# How to Cut Black Nails?



## aznVampire (Jul 20, 2010)

How do I find the quick on my puppy's black nails? I use nail clippers btw.


----------



## Loki Love (May 23, 2010)

aznVampire said:


> How do I find the quick on my puppy's black nails? I use nail clippers btw.


You find it by going very slowly  Loki's nails are black too and it's hard! We cut the quick once and that was the end of clippers for us - we've used the dremel since. 
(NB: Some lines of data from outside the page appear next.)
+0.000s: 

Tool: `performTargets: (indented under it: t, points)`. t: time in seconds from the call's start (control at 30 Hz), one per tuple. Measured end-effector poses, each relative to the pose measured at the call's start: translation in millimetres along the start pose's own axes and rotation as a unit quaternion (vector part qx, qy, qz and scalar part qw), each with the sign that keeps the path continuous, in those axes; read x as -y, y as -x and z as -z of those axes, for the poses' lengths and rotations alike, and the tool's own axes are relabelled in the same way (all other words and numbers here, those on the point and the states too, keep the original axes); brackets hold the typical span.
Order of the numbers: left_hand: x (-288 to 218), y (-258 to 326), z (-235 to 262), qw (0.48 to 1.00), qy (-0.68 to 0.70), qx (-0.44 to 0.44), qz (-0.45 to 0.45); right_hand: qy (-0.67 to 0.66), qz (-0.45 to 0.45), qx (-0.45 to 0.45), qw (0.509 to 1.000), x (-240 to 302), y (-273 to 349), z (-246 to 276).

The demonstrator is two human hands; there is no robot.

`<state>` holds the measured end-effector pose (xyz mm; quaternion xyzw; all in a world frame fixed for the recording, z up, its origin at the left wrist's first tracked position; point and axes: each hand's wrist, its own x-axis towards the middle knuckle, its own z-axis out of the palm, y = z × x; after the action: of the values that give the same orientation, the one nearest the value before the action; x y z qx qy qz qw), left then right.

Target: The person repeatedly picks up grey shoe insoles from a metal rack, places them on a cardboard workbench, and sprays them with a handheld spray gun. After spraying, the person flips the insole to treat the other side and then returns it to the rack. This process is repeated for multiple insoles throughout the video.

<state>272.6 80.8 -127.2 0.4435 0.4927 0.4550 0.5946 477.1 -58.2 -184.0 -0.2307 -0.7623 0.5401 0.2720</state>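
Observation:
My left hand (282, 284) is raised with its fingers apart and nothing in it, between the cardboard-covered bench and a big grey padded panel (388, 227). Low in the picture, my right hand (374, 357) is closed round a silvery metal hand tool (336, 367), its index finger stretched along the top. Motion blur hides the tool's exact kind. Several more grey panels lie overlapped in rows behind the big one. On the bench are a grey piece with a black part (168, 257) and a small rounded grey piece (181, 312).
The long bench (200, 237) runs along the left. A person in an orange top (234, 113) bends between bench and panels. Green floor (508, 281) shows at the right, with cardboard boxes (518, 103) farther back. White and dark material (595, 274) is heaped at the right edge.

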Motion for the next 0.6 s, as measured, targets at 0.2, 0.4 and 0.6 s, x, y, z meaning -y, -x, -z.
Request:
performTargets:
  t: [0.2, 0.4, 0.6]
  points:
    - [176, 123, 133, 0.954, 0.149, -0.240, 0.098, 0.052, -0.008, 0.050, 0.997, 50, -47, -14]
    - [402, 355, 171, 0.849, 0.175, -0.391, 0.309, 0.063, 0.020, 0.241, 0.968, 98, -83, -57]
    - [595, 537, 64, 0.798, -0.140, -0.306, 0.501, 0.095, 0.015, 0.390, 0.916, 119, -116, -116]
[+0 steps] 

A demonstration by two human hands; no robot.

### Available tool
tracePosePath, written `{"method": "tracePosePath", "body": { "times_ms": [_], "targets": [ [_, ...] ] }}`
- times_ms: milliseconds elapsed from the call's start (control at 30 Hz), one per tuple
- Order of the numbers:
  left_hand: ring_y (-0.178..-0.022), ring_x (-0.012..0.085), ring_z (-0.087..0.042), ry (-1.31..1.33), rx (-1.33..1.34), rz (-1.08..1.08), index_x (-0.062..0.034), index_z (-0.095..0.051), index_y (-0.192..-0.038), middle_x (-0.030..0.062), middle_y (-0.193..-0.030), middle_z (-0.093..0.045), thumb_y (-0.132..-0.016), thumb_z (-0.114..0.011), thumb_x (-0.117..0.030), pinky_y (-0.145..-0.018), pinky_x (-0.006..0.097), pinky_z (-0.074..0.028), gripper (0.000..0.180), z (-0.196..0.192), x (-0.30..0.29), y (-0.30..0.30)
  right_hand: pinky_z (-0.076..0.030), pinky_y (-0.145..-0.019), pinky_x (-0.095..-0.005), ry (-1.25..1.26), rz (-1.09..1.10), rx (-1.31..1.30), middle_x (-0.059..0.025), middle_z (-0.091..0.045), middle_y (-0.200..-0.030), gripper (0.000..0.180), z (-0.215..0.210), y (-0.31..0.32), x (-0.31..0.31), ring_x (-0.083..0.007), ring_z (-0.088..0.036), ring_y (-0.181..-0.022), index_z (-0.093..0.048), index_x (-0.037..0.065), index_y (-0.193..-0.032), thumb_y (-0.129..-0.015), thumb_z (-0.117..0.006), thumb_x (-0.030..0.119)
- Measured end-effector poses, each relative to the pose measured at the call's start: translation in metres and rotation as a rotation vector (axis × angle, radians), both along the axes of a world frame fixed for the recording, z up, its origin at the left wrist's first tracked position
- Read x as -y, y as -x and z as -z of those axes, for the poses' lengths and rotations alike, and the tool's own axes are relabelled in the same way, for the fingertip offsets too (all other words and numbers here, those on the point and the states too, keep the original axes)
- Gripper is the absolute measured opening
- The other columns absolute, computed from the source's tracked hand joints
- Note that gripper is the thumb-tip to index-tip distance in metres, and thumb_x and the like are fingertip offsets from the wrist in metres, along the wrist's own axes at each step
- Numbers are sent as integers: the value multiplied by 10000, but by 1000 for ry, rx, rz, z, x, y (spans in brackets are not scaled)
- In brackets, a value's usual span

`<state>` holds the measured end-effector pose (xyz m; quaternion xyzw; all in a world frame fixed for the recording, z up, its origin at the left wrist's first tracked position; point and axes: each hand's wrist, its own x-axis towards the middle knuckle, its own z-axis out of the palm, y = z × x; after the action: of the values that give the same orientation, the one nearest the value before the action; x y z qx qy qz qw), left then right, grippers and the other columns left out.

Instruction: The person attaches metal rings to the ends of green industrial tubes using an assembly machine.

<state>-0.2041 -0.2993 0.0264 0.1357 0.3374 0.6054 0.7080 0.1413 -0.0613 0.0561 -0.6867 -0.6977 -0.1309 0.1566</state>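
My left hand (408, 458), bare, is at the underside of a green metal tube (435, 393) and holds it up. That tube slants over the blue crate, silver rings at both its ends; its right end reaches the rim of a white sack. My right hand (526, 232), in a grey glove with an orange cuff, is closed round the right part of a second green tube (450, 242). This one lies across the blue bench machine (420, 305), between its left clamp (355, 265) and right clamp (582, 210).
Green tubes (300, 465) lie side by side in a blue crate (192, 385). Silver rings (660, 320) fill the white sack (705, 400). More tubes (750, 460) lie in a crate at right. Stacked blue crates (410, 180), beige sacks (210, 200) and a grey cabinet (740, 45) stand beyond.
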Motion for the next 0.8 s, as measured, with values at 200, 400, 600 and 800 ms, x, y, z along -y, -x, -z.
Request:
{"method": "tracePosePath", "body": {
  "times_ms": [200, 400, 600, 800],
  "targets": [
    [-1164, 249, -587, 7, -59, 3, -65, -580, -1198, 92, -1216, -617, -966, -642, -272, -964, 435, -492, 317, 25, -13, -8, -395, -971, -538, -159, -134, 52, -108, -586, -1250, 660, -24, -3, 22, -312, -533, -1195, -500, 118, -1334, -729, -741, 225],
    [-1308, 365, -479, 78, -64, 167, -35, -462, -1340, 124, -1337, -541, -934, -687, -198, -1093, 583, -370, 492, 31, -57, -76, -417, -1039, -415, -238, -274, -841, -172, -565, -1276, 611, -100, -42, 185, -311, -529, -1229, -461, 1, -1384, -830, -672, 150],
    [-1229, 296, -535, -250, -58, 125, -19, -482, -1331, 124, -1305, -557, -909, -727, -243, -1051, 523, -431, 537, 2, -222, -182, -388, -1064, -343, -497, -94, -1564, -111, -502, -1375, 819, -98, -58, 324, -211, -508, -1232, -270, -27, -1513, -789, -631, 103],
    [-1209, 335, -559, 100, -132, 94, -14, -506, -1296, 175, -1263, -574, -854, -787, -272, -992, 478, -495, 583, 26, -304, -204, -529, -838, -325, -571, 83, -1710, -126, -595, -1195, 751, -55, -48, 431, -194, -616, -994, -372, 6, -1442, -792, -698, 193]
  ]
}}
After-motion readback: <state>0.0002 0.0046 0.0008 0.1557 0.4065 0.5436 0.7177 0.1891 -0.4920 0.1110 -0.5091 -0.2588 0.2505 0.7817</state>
Probably not overly helpful.. sorry!


----------



## PatchworkRobot (Aug 24, 2010)

I use a dremel because I'm afraid of quicking my dobe since his nails are black. It's much easier if you ask me.


----------



## jenneses (Aug 1, 2012)

If you have a patient dog, you can test where the quick is, light pressure with the clippers (a pinch) where you plan on clipping. If he/she pulls her foot away, try moving toward the end a little and testing again. Usually, I clip before the apex of the curve. It means I have to clip more often, but I can do it faster without having to test.


----------



## winniec777 (Apr 20, 2008)

I agree with the dremeling. I snip the tips first to cut down on sanding time - just a very small bit. Then I sand the rest.


----------



## Hitchington (Jun 11, 2012)

I am so afraid of hurting Hitch, so I drop by the vets office and have them do it. He is a little nervous at the vets, so this is also working out to get him used to the vet's office. They usually do a quick weigh and temperature check while he is there, it feels nice that Hitch gets looked over by a vet tech so often.


----------



## kafkabeetle (Dec 4, 2009)

If you look into the tip of the nail, the quick is visible. Just clip off the part at the end that looks like an empty tube. I use a dremel too because her nails grow so fast I need to be able to get them shorter each time than clippers allow (without hitting the quick).


----------



## RoughCollie (Mar 7, 2011)

I cut off a miniscule amount, and ended up letting Aidan's nails get too long due to an excess of caution. I let the vet tech do it a few days ago. Aidan's nails are a lot shorter and the tech didn't accidentally cut into the quick.


----------



## odiesmom (May 31, 2007)

I have my groomer cut the nails, she charges 5 bucks for each dog, well worth the money !!


----------



## Roloni (Aug 5, 2011)

odiesmom said:


> I have my groomer cut the nails, she charges 5 bucks for each dog, well worth the money !!


 I agree 100%..


----------



## aznVampire (Jul 20, 2010)

Thanks for all the replies. Unfortunately I can't buy a dremel. ): I guess there's no easy way to find out where the quick is, huh?


----------



## zhaor (Jul 2, 2009)

If your dog is patient (and you are too), you can take off very little with each clip and try to see the quick the same way you would with a dremel. After a while you kind of just get the hang of it. If your dog's nails aren't too long and you aren't trying to reduce the quick, you don't really need to get anywhere close to the quick.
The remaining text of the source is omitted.